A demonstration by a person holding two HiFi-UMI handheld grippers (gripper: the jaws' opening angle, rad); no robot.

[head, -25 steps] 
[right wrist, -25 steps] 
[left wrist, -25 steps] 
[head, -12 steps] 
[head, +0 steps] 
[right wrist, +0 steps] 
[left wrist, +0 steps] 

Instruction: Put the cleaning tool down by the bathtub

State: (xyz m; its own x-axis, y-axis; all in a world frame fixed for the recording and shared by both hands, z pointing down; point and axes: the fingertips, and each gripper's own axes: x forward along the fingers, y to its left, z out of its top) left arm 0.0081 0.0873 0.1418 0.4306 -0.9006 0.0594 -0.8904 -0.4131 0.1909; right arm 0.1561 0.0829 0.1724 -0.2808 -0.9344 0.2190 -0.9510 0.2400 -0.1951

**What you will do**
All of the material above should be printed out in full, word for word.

**Result**
A demonstration by a person holding two HiFi-UMI handheld grippers (gripper: the jaws' opening angle, rad); no robot.

[head, -25 steps] 
[right wrist, -25 steps] 
[left wrist, -25 steps] 
[head, -12 steps] 
[head, +0 steps] 
[right wrist, +0 steps] 
[left wrist, +0 steps] 

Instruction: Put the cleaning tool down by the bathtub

State: (xyz m; its own x-axis, y-axis; all in a world frame fixed for the recording and shared by both hands, z pointing down; point and axes: the fingertips, and each gripper's own axes: x forward along the fingers, y to its left, z out of its top) left arm 0.0081 0.0873 0.1418 0.4306 -0.9006 0.0594 -0.8904 -0.4131 0.1909; right arm 0.1561 0.0829 0.1724 -0.2808 -0.9344 0.2190 -0.9510 0.2400 -0.1951

The exercise was worked through completely.